В то время старый Курский вокзал представлял собой самый грязный вокзал в Москве. Там находили пристанище все московские бомжи и бродяги. В туалете – не протолкнуться, и пробыть там можно было не более двух – трёх минут. На улице – холодно и… патрули. Их было едва ли меньше, чем бомжей… В поисках укрытия, обнаружил подземный переход на платформы. Там меньше сквозило и было не так холодно. Спустившись, с ужасом обнаружил, что я не один такой «умный». Навстречу, прогуливаясь, шел офицер, капитан. По знакам различия – артиллерист или ракетчик. Поравнявшись, приветствовали друг друга отданием чести. Из под фуражки с чёрным околышком выбивались курчавые, чёрные волосы. Не «брат» ли…по крови?… Дойдя до конца тоннеля и повернувшись в обратную сторону, увидел, что капитан снова идет мне навстречу, – мы снова «откозырялись». На третий раз, капитан замахал руками – не надо. Так мы ходили навстречу друг другу часа полтора … Когда объявили о подходе «моего» поезда, я выскочил на перрон, ничего и никого не замечая вокруг.

Приняв из рук отца два чемодана, повернулся, отошел несколько шагов от вагона. Поставив чемоданы на платформу, обернулся к родителям и обомлел – мои родители обнимались с этим офицером. Даже тогда я ничего не мог взять в толк, что происходит. Ничего не понимал и капитан, глядя, на мою встречу с родителями. Мы молча смотрели друг на друга, пока мама не познакомила нас. Ничего не понимали и родители, глядя, как мы давились от хохота. Ситуация, действительно, анекдотическая. Если бы капитан был в лётной форме, я может и заподозрил бы чего-нибудь, вспомнив ту старую фотографию старшего лейтенанта, моего двоюродного брата, Зиновия Турецкого, но угадать в артиллерийском офицере человека, которого до этого никогда не видел…
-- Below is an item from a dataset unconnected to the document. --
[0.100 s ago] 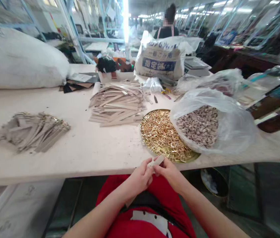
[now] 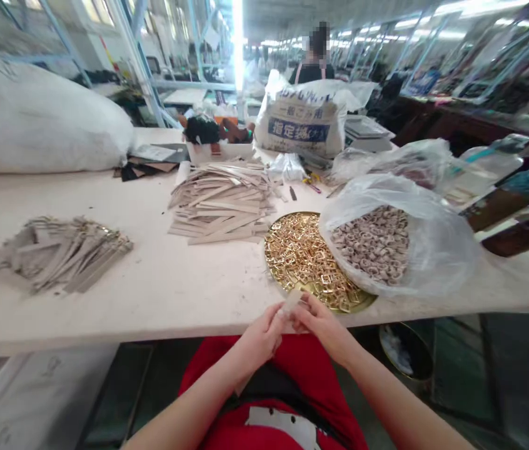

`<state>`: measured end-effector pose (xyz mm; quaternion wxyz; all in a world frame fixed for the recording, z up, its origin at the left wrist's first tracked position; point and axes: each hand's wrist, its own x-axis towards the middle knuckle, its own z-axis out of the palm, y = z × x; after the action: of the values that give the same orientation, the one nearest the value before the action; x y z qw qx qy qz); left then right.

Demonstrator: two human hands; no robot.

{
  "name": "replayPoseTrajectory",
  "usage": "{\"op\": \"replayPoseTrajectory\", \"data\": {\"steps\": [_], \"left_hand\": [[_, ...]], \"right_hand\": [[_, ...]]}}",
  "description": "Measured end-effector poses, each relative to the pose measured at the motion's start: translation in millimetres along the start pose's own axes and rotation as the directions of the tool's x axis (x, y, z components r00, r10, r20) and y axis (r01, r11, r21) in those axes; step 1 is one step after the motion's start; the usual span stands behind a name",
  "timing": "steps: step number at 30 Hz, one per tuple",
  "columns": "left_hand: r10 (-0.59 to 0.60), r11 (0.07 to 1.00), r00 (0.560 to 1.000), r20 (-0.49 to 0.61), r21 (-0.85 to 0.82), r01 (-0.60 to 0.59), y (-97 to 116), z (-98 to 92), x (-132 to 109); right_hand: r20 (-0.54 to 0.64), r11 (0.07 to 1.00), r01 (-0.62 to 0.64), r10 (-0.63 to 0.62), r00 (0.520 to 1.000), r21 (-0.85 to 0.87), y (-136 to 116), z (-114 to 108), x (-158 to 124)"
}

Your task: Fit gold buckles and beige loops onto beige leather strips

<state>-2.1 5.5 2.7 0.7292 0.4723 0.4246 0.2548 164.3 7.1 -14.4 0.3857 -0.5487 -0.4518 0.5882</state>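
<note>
My left hand (image 2: 261, 337) and my right hand (image 2: 321, 325) meet at the table's front edge, both pinched on one pale beige strap (image 2: 291, 301) whose tip sticks up between the fingertips. Just beyond them lies a round gold tray (image 2: 277, 270) heaped with gold buckles (image 2: 302, 253). A pile of loose beige straps (image 2: 222, 203) lies further back in the middle. At the left sits a heap of straps with buckles fitted (image 2: 55, 250).
A clear plastic bag of small beige loops (image 2: 389, 240) overlaps the tray's right side. More plastic bags (image 2: 400, 159), a printed sack (image 2: 304, 119) and a big white sack (image 2: 34, 125) stand behind. Another person (image 2: 314, 59) stands at the far end. A bin (image 2: 408, 353) is under the table.
Both hands with the strap have shifted slightly up and towards the tray; the strap's tip now shows shorter between the fingers.
</note>
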Motion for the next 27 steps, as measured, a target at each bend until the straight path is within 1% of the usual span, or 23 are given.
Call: {"op": "replayPoseTrajectory", "data": {"steps": [1, 2, 3, 4, 5, 6, 7, 8, 10, 15, 20, 24, 25, 26, 27], "left_hand": [[0.004, 1.0, 1.0, -0.016, -0.001, -0.004, 2, -0.9, 1], [0.004, 1.0, 0.999, -0.034, -0.001, -0.004, 4, -1.6, 2], [-0.001, 1.0, 0.998, -0.058, -0.004, 0.0, 6, -1.9, 3], [-0.008, 1.0, 0.996, -0.085, -0.012, 0.007, 7, -1.9, 4], [-0.017, 1.0, 0.994, -0.111, -0.024, 0.014, 8, -1.7, 6], [-0.024, 0.999, 0.991, -0.134, -0.038, 0.019, 9, -1.5, 7], [-0.032, 0.998, 0.988, -0.151, -0.054, 0.024, 8, -1.4, 8], [-0.041, 0.997, 0.985, -0.166, -0.067, 0.03, 7, -1.5, 8], [-0.055, 0.996, 0.982, -0.181, -0.079, 0.041, 4, -2.5, 10], [-0.06, 0.996, 0.98, -0.187, -0.075, 0.046, 1, -4.0, 15], [-0.057, 0.998, 0.979, -0.195, 0.028, 0.063, 3, 0.4, 23], [-0.086, 0.991, 0.974, -0.211, 0.081, 0.105, -10, -3.5, 32], [-0.09, 0.989, 0.978, -0.189, 0.099, 0.11, -15, -6.1, 37], [-0.053, 0.99, 0.979, -0.198, 0.12, 0.078, -19, -8.9, 41], [0.015, 0.992, 0.977, -0.213, 0.125, 0.012, -22, -11.4, 46]], "right_hand": [[-0.029, 0.993, 0.033, -0.036, 0.999, -0.117, -3, -8, 6], [-0.074, 0.956, 0.077, -0.102, 0.992, -0.284, -6, -16, 14], [-0.112, 0.863, 0.1, -0.177, 0.978, -0.495, -9, -23, 23], [-0.134, 0.719, 0.083, -0.24, 0.962, -0.69, -11, -30, 32], [-0.136, 0.559, 0.04, -0.269, 0.953, -0.829, -13, -35, 41], [-0.134, 0.42, -0.004, -0.279, 0.951, -0.907, -14, -38, 49], [-0.133, 0.326, -0.038, -0.273, 0.953, -0.945, -14, -39, 55], [-0.132, 0.276, -0.056, -0.266, 0.955, -0.96, -14, -39, 60], [-0.129, 0.251, -0.059, -0.274, 0.953, -0.966, -13, -36, 65], [-0.095, 0.215, -0.04, -0.253, 0.963, -0.976, -11, -32, 65], [-0.049, 0.208, -0.01, -0.187, 0.981, -0.978, -16, -32, 71], [-0.053, 0.206, -0.019, -0.164, 0.985, -0.978, -22, -31, 75], [-0.047, 0.208, -0.011, -0.166, 0.985, -0.978, -23, -31, 75], [-0.045, 0.209, -0.008, -0.168, 0.985, -0.978, -23, -30, 76], [-0.049, 0.209, -0.012, -0.173, 0.984, -0.978, -22, -30, 78]]}}
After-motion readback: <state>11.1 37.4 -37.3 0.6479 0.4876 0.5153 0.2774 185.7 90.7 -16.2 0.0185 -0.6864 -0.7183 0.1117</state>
Действительно, службу он начинал авиационным техником в авиационных частях ПВО. В армию он попал добровольно – принудительно, по направлению комсомола. До армии он закончил индустриальный техникум по строительной специальности и уже, будучи офицером, продолжил учёбу в Московском заочном политехническом институте, на строительном факультете. Затем, эту часть переформировали в ракетную и брату «прозрачно» намекнули, что, если он не перейдет на специальность, применимую в его нынешней службе, возможности учиться у него не будет. Пришлось перевестись на специальность, связанную с электроникой. Сейчас он сдавал сессию за четвёртый курс… Сославшись на 9занятость, брат извинился и уехал к себе в общежитие, предварительно подробно расспросив, где и как меня можно будет найти в следующий раз… В дальнейшем, приезжая на очередную сессию, он забирал меня на выходные дни. В один из его приездов, я осторожно заговорил с ним о перспективе избрания мной его прежней специальности авиационного инженера. Реакция его была резко отрицательной.

– Двадцать пять лет беспросветной жизни ради двух просветов на погонах.

Условия службы брата были действительно тяжёлые. Его ракетная часть стояла в Средней Азии – прикрывала космодром Байконур. Жара под пятьдесят, песок везде – на агрегатах, в домах, на зубах. У него четверо детей – две двойни – по мальчику и девочке в каждой паре. Дети в школу летают на вертолётах; воду возят в бензовозах. О каком-то культурном отдыхе – говорить не приходится.

В дальнейшем, к моему большому сожалению, в конце 60-х годов, наша связь с ним прервалась, мне только стало известно, что старшая пара его детей училась в филиале МАИ, там же, в районе космодрома. В середине 70-х годов, брат, в звании подполковника, вышел в отставку по выслуге лет.

Реутово – 3. 1966 г

Второй год службы ничем особенным отмечен не был.

С мая по август, в составе сводного батальона, был командирован в Ташкент, во время происшедшего там землетрясения, для поддержания и охраны общественного порядка в городе. Наша задача – ночное, с восьми вечера до восьми утра, патрулирование улиц и охрана палаточных городков, в которых поселились местные жители, опасаясь разрушений жилых домов во время подземных толчков.